Nowadays there’s no disputing that Jordan was the greatest player of his day. Reportedly, his reason for releasing “The Last Dance” is to push back against the notion that LeBron James could supplant him as basketball’s G.O.A.T.
But I remember when the consensus of basketball writers was that Magic Johnson was better overall than Jordan. Johnson was praised as a facilitator, while Jordan was branded as a selfish ball-hog. The docuseries emphasizes Jordan being the consummate defender, but that was rarely said while he was still playing.
The most newsworthy part of the first two episodes was Jordan’s criticism of Scottie Pippen for delaying foot surgery at the end of the next-to-last dance. “Scottie was wrong in that scenario,” Jordan said. “He could’ve gotten his surgery done as soon as the season was over and been ready for the next season.”
But aside from Jordan, the rest of the Bulls apparently supported Pippen’s protest of Reinsdorf paying him a salary of $2.7 million, compared to Jordan’s $36 million.
Pippen, who Jordan called “my greatest teammate ever,” rejoined the team in January 1998. He played 44 games and was instrumental in the dynasty’s sixth and final championship.
Reinsdorf, now 84, offered Pippen a contract that was so parsimonious that the owner advised the player not to sign it. But Pippen wanted to buy a home for his parents (his father was disabled by a stroke) and was unwilling to hold out.
Reinsdorf comes across as Scrooge for not rewriting the contract, but that was a time when athletes in all sports had to live by whatever they signed. After all, if their play declined, they weren’t seeking a downward revision.
That said, Reinsdorf, owner of the Chicago White Sox as well as the Bulls, was and still may be in a class by himself when it comes to strong-arming his labor force. He designed the disastrous strategy by Major League Baseball to crush its union in the 1990s. That effort led to the canceling of the 1994 World Series.

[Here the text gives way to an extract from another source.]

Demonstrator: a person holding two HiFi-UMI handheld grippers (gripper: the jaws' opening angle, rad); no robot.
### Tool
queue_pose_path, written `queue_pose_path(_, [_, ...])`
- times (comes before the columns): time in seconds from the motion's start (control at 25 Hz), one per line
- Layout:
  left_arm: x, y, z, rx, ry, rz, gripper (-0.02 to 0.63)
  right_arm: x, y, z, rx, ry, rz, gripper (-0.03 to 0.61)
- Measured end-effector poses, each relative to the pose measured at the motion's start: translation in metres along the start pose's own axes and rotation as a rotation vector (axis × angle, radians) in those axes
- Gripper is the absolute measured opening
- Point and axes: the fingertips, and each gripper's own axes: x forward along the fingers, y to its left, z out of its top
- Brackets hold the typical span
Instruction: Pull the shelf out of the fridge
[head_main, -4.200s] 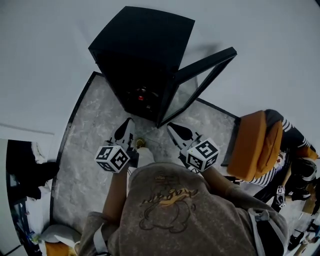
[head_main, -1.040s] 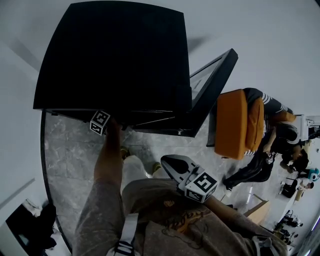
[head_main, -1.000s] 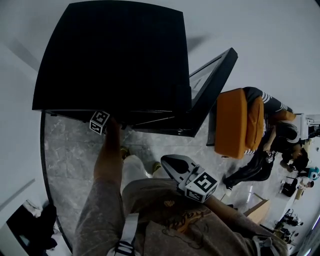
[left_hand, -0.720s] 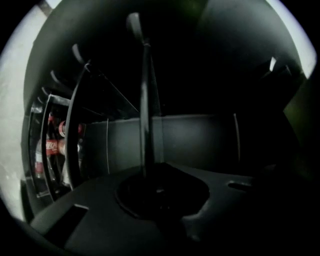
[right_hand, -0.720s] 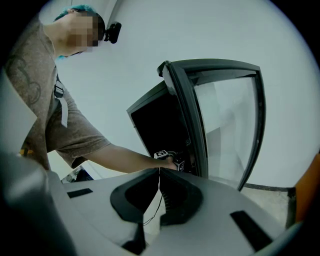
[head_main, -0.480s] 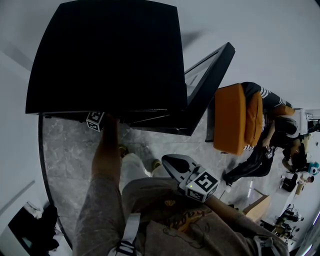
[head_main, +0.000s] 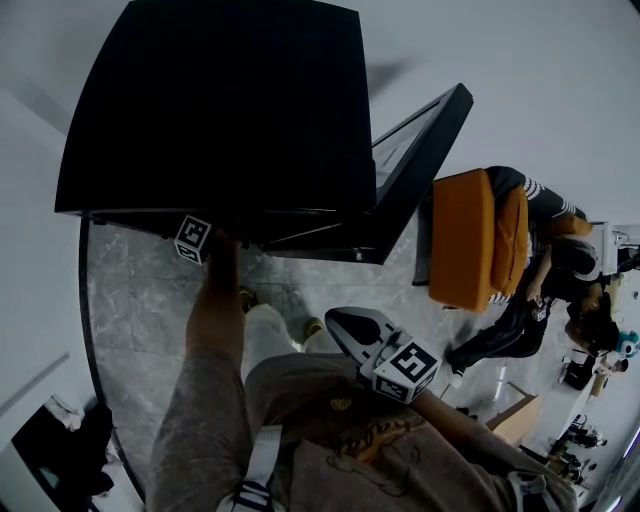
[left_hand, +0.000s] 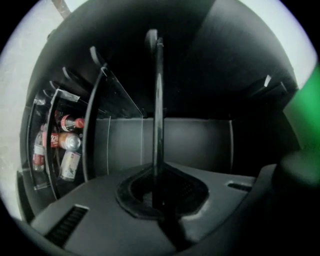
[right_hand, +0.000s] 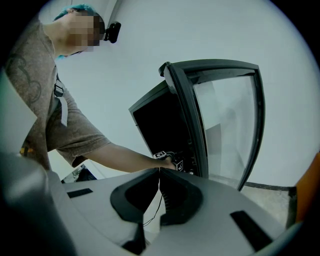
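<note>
Reaching into the open fridge (head_main: 220, 100), the left gripper (left_hand: 159, 175) has just been closing its jaws, and they now clench a thin dark bar, seen edge-on in the gloom. It is most likely the front rim of the shelf (left_hand: 158, 100), which sits fully inside the cabinet, with bottles and cans (left_hand: 65, 145) stored farther in to one side. The right gripper (right_hand: 159, 172) waits outside the fridge, near its swung-open glass door (head_main: 410, 170), jaws pressed together on nothing. The grasping step looks complete and the pull has not begun. The next move calls for a straight, level draw out through the fridge's mouth, keeping the shelf square to its side rails so it does not bind.
</note>
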Motion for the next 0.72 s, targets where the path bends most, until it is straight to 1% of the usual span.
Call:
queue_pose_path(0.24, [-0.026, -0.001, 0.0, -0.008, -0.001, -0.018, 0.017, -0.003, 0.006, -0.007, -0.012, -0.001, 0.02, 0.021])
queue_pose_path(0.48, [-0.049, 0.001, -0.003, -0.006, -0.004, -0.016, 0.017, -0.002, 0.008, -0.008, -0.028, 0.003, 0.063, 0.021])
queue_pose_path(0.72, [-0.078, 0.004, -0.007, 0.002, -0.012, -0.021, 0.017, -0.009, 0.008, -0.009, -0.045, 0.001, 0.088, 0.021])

“The Last Dance” presents a world very much apart from today’s. For sportswriters, it was better back then. We had the best seats in the house, between the benches of the opposing teams. It was almost like being in the game. Players would hurdle the press table. I could overhear coaches casting aspersions on opponents: “Is Harris in the game? Post him up.”
By the late ‘90s, the press was shoved upstairs, and our courtside seats were rented for hundreds of dollars a night. Practices became strictly private affairs. In the ‘80s they were open to all media. In those days, superstars such as Jordan, Bird and Johnson were very accessible before and after practices and games. There were rarely podiums except in the playoffs.
The docuseries reminds us of NBA arenas, including Chicago’s before Jordan, that had many rows of empty seats. David Stern, who became commissioner in 1984, believed the seats would be filled if the league creatively marketed its stars, not just in America but globally. Too bad Stern died in January and didn’t get to see “The Last Dance”. He above all others would have loved it.